WHAT IS REQUIRED — The answer should reproduce the listing below character for character.

DATA EXCERPT —
────

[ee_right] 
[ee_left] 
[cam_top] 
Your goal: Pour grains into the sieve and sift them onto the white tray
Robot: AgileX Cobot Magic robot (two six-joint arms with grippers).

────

ANSWER TO THIS TASK —
[ee_right] 
[ee_left] 
[cam_top] 
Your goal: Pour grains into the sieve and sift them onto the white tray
Robot: AgileX Cobot Magic robot (two six-joint arms with grippers).

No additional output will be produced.